Friday, October 12, 2012: 8:00 PM
6C/6E (WSCC)
The dry reforming of methane (DRM) using CO2 has recently received increased attention as this reaction converts two greenhouse gases into syngas, from which a variety of chemicals and liquid fuels can be produced, these liquid fuels can more readily be shipped via pipeline than the natural gas feedstock. Optimal operating conditions for dry reforming reactors involve temperatures above 800 °C; however, at these temperatures it is difficult to find a catalyst that exhibits high activity for extended periods. To-date, many catalyst materials have been investigated for DRM, including unsupported transition metal carbides and sulfides, supported group VIII metals, and more recently perovskites and hydrotalcites. Further, recent experimental data suggests pyrochlore materials as ideal catalysts, since they have exhibited high activity, high thermal stability and extended lifetimes.
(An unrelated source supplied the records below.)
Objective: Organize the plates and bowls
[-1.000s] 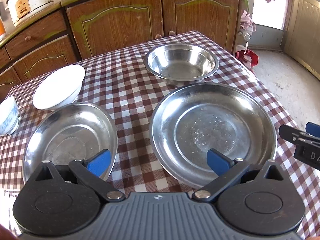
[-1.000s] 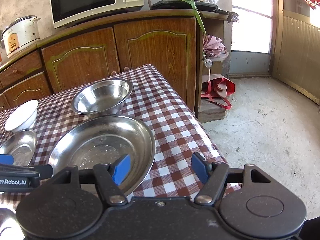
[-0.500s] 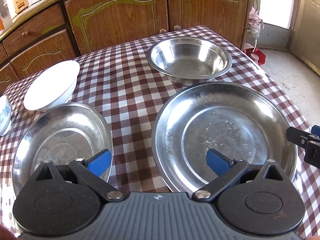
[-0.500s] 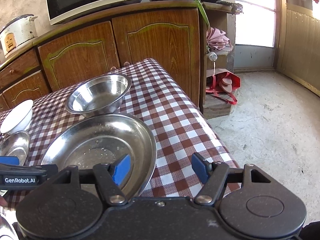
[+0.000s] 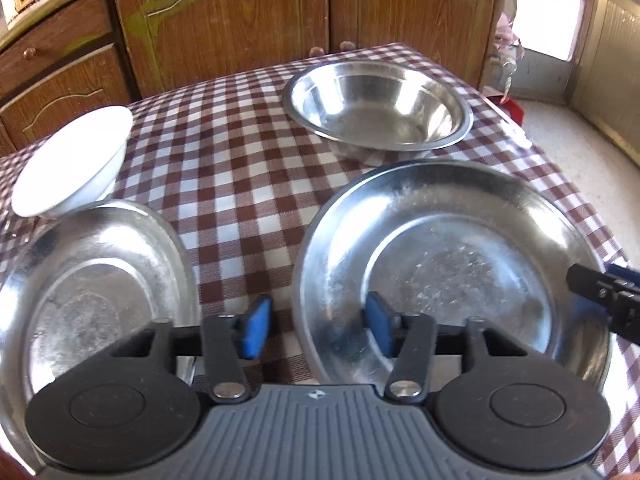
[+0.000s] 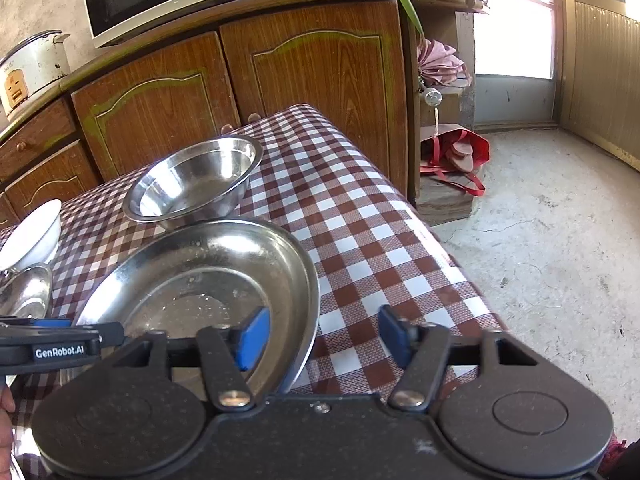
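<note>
A: Plates first, left wrist view?
B: Large steel plate (image 5: 452, 264) lies on the checked surface (image 5: 240, 168). Left tool (image 5: 316, 330) is closing astride its near-left rim, pads not pressing. Small plate (image 5: 96, 280) beside it.
A: Right wrist view?
B: Right tool (image 6: 322, 336) is closing astride the right rim, not gripping; steel bowl (image 6: 196, 180) behind

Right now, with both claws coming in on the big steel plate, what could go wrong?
1. Both claws are closing astride opposite edges of the big plate: left claw, right claw. Uneven lifting could tilt the slick metal out of the grip.
2. The steel bowl sits right behind the plate; a forward push could knock it.
3. The plate is close to the table edge, so a slip might send it to the floor.
</note>
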The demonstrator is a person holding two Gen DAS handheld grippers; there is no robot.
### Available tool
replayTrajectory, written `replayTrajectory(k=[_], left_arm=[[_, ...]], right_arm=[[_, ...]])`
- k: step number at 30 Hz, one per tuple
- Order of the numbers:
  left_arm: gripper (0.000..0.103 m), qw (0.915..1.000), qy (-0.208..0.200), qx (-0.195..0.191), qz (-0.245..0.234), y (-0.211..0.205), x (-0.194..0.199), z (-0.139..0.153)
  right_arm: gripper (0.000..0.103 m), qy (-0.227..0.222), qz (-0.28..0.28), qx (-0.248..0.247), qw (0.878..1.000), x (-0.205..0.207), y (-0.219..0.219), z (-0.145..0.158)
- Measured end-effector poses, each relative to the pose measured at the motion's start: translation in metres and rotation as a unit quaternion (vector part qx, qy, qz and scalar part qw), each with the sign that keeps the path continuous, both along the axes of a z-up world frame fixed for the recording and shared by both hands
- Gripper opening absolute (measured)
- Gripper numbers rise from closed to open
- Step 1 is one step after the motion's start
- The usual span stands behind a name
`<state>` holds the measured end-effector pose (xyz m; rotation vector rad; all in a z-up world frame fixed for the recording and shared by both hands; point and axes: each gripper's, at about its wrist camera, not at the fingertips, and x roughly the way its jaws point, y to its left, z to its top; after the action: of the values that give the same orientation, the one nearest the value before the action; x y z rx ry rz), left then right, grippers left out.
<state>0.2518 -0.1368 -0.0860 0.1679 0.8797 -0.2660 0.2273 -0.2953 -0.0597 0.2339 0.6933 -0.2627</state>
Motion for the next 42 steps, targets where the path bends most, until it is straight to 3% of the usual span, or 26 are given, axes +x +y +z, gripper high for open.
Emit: replayTrajectory(k=[2,3,9,42], left_arm=[[0.038,1.0000,-0.004,0.001,-0.008,-0.004,-0.003,0.002],[0.037,0.9999,-0.008,0.001,-0.011,-0.005,-0.004,0.003],[0.027,0.9997,-0.010,-0.019,-0.008,0.000,-0.008,0.009],[0.026,0.9975,-0.065,-0.024,-0.010,0.027,-0.112,0.086]], right_arm=[[0.028,0.002,0.005,0.003,1.000,0.001,0.001,-0.002],[0.019,0.002,0.008,0.004,1.000,0.001,0.003,-0.003],[0.018,-0.008,0.001,-0.001,1.000,-0.004,0.003,0.001],[0.019,-0.065,-0.003,-0.045,0.997,-0.117,0.054,0.090]])
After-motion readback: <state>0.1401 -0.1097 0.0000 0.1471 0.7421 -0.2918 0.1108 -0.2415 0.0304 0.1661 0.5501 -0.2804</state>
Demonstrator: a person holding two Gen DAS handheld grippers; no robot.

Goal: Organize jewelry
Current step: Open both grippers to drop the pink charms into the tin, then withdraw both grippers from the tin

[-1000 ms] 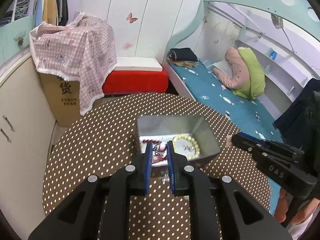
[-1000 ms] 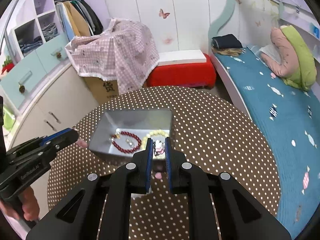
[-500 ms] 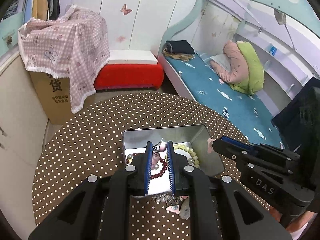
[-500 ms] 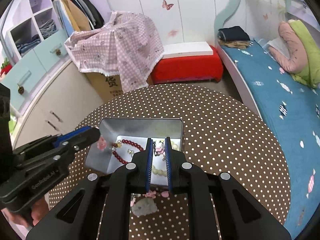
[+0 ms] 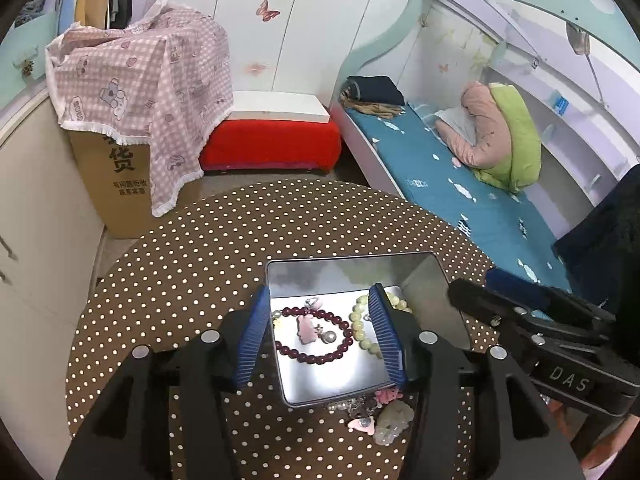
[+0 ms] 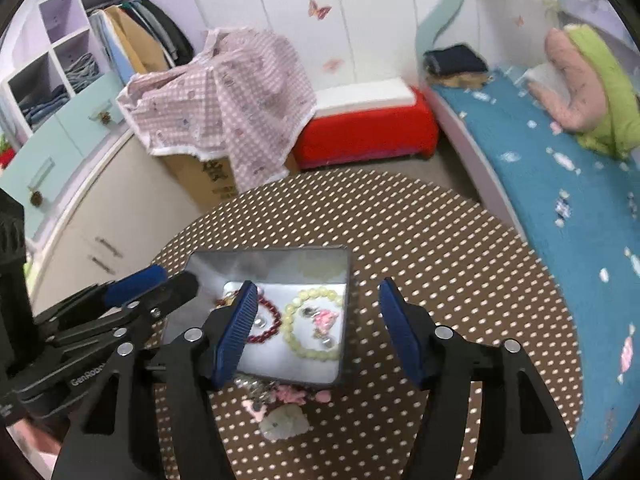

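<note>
Left wrist view: the dotted table (image 5: 224, 240) carries a metal tin (image 5: 352, 276) holding a red bracelet (image 5: 316, 356) and pale bracelet (image 5: 362, 326). Both the left gripper (image 5: 318, 328) and right gripper (image 6: 316, 320) have just been opening, empty-jawed above it.

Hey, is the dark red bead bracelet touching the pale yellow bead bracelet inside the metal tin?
Apart. The right wrist view shows the dark red bead bracelet and the pale yellow bead bracelet lying side by side in the metal tin, with a strip of bare tin floor between them.

My jaws wear ribbed blue pads; the tin (image 5: 344, 280) is smooth, mirror-bright metal; the counter (image 5: 200, 280) wears matt dotted cloth.
</note>
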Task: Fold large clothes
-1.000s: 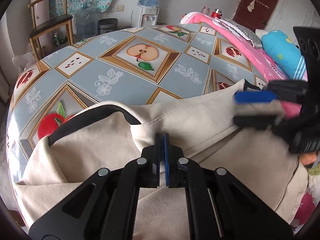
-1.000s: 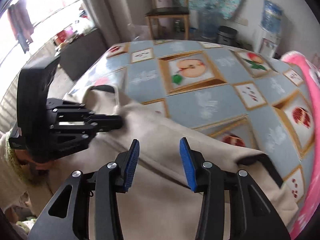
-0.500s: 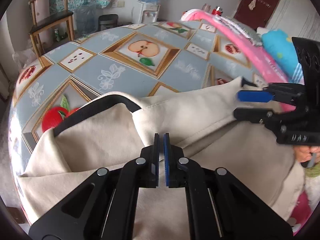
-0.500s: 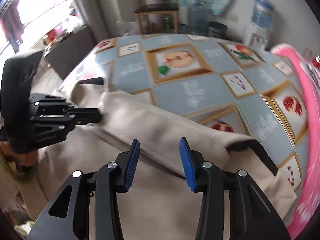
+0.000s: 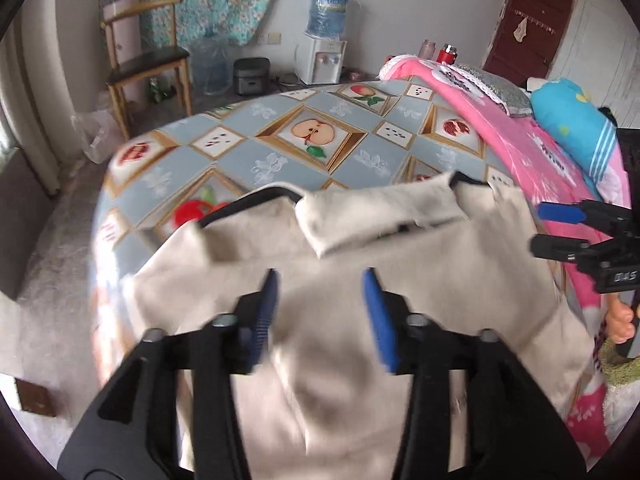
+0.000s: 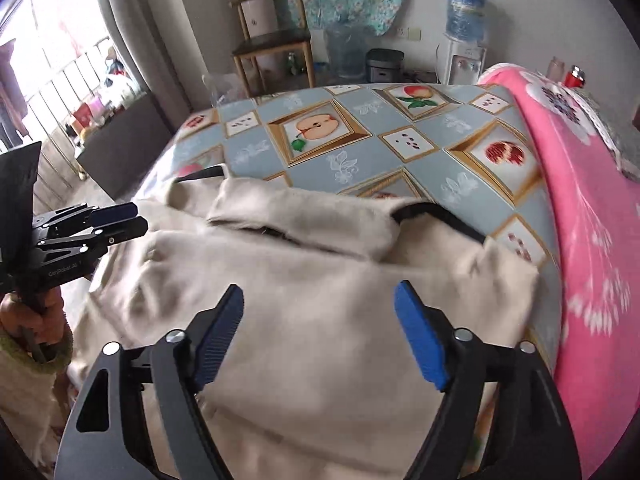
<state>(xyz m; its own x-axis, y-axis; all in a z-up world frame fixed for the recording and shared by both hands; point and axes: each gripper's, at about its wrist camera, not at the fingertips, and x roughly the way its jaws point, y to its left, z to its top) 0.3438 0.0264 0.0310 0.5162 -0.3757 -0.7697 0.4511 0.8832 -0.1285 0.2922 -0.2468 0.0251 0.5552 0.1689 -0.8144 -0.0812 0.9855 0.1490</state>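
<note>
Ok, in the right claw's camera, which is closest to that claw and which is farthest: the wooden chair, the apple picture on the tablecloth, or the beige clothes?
From the right claw, nearest first:
1. Beige clothes, directly under and ahead of the claw.
2. Apple picture, further up the table, in the middle.
3. Wooden chair, off the table, by the back wall.

A wooden chair (image 6: 272, 40) and water dispenser (image 6: 464, 56) stand against the pale wall (image 6: 520, 8).

Left wrist view is motion-blurred: left gripper (image 5: 320, 304) fingers smeared, beige garment (image 5: 360, 360) weave unreadable. Garment's near hem cut off by the bottom edge in both views. Right gripper (image 5: 560, 228) body cropped at the frame edge; table (image 6: 360, 160) mostly covered by cloth.
</note>
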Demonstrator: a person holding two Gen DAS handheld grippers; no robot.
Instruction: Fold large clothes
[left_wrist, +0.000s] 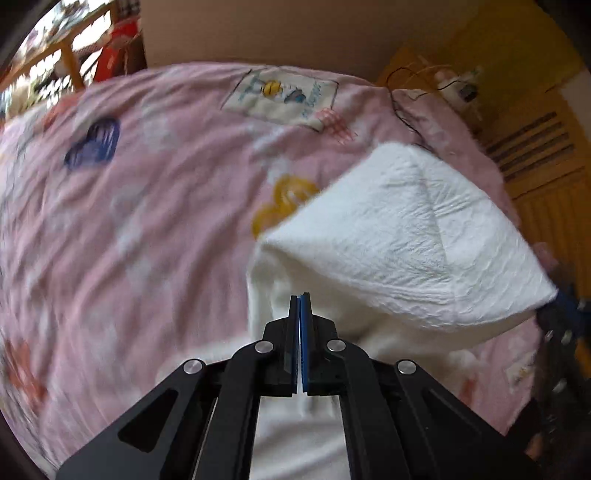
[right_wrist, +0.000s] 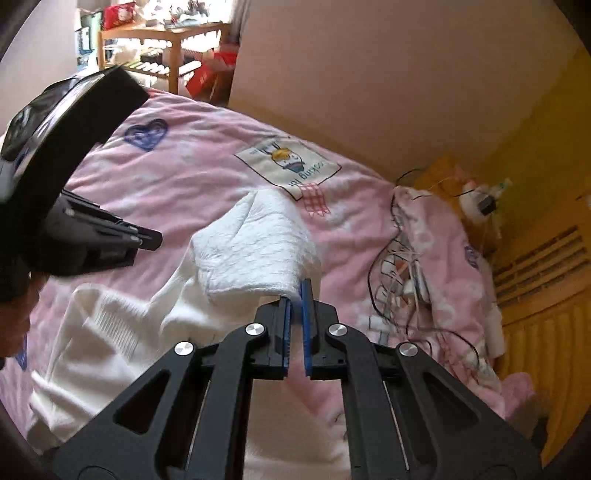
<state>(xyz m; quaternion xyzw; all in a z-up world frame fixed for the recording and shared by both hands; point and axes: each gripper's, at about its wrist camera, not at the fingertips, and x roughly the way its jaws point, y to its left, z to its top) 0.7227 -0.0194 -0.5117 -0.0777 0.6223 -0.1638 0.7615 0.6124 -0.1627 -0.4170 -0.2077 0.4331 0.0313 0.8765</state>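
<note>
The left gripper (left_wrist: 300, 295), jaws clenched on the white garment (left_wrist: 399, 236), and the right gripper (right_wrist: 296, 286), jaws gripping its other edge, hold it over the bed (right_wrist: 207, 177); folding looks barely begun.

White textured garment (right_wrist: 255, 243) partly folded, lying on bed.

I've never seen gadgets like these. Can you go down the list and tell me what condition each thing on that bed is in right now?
left gripper: shut, no cloth visibly pinched.
right gripper: shut on the white garment's edge.
white garment: partly lifted, one part raised, the rest lying rumpled on the bed.
pink bedsheet: spread out, slightly wrinkled.
cables: tangled in a loose heap on the sheet.
</note>
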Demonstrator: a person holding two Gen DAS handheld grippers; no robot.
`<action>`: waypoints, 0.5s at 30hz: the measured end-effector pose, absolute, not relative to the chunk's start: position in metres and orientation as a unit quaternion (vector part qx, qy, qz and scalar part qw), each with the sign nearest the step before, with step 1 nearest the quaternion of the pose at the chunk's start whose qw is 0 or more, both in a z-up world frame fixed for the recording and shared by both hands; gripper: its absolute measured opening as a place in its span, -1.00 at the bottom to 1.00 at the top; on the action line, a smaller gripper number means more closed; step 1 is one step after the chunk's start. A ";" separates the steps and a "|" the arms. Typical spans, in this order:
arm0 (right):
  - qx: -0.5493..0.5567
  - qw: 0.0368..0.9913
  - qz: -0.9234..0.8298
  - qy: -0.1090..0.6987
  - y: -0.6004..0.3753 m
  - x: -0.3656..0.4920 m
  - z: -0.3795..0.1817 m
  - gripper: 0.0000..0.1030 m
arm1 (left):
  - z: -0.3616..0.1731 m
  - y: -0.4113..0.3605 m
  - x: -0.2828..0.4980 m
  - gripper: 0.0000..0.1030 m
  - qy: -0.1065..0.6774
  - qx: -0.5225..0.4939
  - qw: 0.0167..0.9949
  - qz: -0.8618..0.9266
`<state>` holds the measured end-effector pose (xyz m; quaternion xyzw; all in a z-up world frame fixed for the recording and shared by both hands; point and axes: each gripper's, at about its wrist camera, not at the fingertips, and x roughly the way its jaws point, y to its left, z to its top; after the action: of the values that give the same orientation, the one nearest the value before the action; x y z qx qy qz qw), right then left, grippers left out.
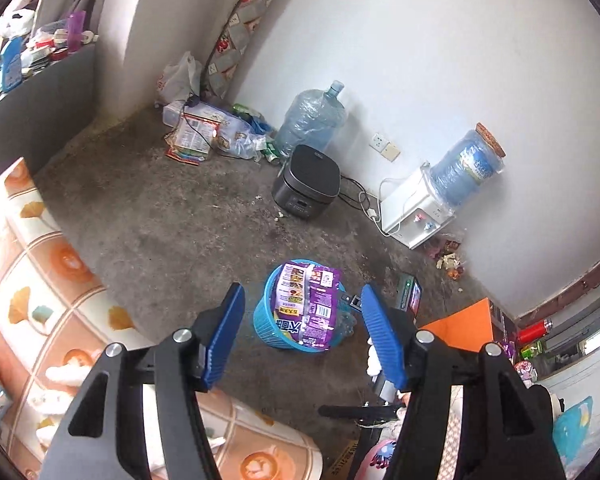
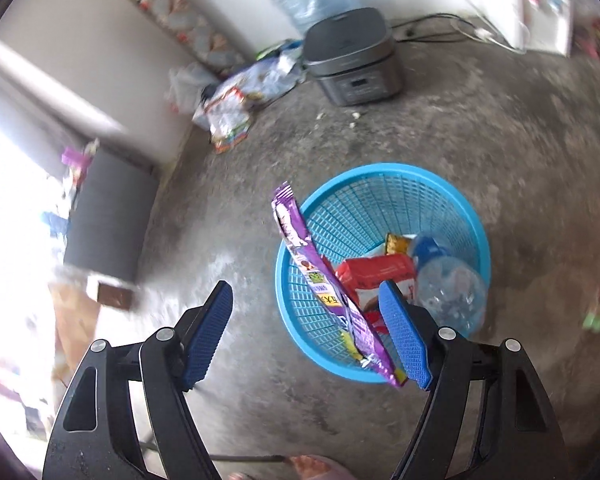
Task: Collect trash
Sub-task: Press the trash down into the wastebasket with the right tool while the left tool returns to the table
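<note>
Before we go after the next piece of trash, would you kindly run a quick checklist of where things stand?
1. Left gripper jaws open, holding nothing: ok.
2. Right gripper jaws open: ok.
3. Purple wrapper fully inside the blue basket: not ok, it stands on end, top above the rim.
4. Wrapper free of the right gripper: cannot tell, it lies close to one finger.
5. Basket upright on the floor: ok.
6. More trash to collect: ok, packets lie by the wall.
</note>
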<state>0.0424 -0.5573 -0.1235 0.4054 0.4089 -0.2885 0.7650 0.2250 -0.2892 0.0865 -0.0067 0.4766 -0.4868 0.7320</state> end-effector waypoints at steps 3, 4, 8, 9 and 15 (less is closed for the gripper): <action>0.365 0.759 -0.308 0.443 -0.568 0.065 -0.140 0.40 | 0.098 -0.231 0.228 0.14 0.465 -0.035 0.755 -0.461; 0.355 0.757 -0.313 0.450 -0.572 0.072 -0.146 0.36 | 0.100 -0.212 0.229 0.14 0.459 -0.044 0.765 -0.450; 0.344 0.748 -0.290 0.487 -0.581 0.096 -0.176 -0.54 | 0.105 -0.136 0.232 0.14 0.449 -0.075 0.799 -0.392; 0.342 0.750 -0.269 0.498 -0.577 0.102 -0.182 -0.95 | 0.105 -0.120 0.231 0.14 0.448 -0.082 0.807 -0.376; 0.185 0.803 -0.110 0.555 -0.515 0.128 -0.170 -1.00 | 0.089 -0.031 0.230 0.14 0.450 -0.140 0.831 -0.296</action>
<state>0.1284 -0.5154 -0.1699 0.1849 0.5552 -0.1105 0.8034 0.2300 -0.0310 0.0890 -0.1397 0.4502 -0.2959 0.8308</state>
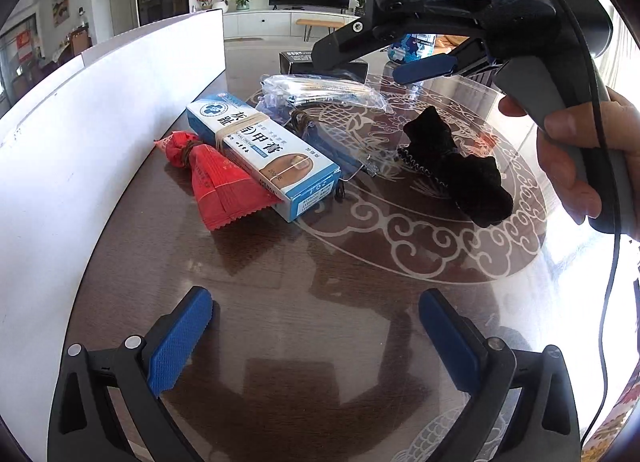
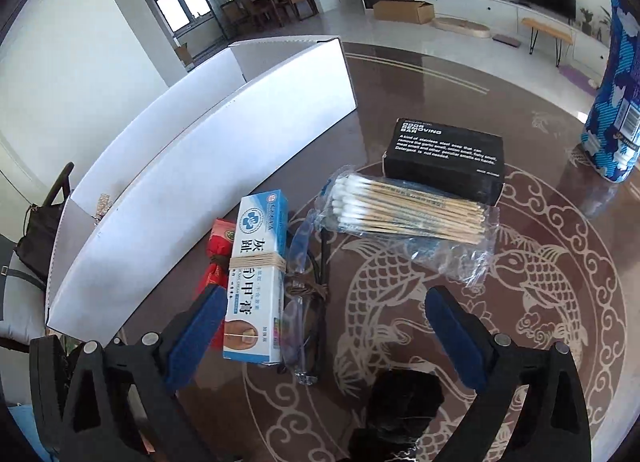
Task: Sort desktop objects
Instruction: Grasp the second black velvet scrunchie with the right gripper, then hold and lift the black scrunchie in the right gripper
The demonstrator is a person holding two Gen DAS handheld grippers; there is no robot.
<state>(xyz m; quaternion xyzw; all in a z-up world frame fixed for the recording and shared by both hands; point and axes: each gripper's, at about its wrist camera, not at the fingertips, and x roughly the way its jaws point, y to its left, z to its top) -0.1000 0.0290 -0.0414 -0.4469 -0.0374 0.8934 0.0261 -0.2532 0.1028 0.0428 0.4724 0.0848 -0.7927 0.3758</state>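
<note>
Left wrist view: my left claw [image 1: 316,338] is spread wide over bare desk [image 1: 280,262]. My right claw [image 2: 326,338] is likewise spread, empty, above the ointment box [image 2: 256,282] and glasses [image 2: 308,302]; the black cloth [image 1: 456,165] lies just beside them, near the white bin [image 1: 100,109].

I see a dark glossy worktop [image 2: 400,73] with a pale fish-and-cloud roundel under its clear surface. Along its left edge stands a long white open carton [image 2: 208,165]. Just beside the carton lies a red sachet bundle [image 1: 216,177] tied with cord, touching a blue-and-white ointment box [image 2: 256,274] banded with elastic. Against the box's other side lie clear-framed glasses [image 2: 304,302]. Toward the far edge, a bag of cotton swabs [image 2: 404,209] overlaps a black soap box [image 2: 444,157]. A black crumpled fabric item [image 1: 456,165] sits on the roundel, and a blue patterned bottle [image 2: 616,101] stands near the far right edge.
</note>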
The general formula of pyrochlores is A2B2O7, where A represents a rare-earth metal and B represents a transition metal. In this work, we use Density Functional Theory (DFT) for the in silico screening of catalyst performance for a range of pyrochlore materials, aiming to identify the combination of rare-earth and transition metals that gives the highest activity. For these computational studies, VASP simulation software, which uses a plane-wave DFT model, was used to evaluate system energetics. Specifically, DFT was used to optimize the structure of reactants, intermediates, and transition state species as well as quantize energy barriers associated with DRM elementary reaction steps. These data were subsequently used to guide experimental efforts focused on the development of optimal pyrochlore catalyst materials for DRM.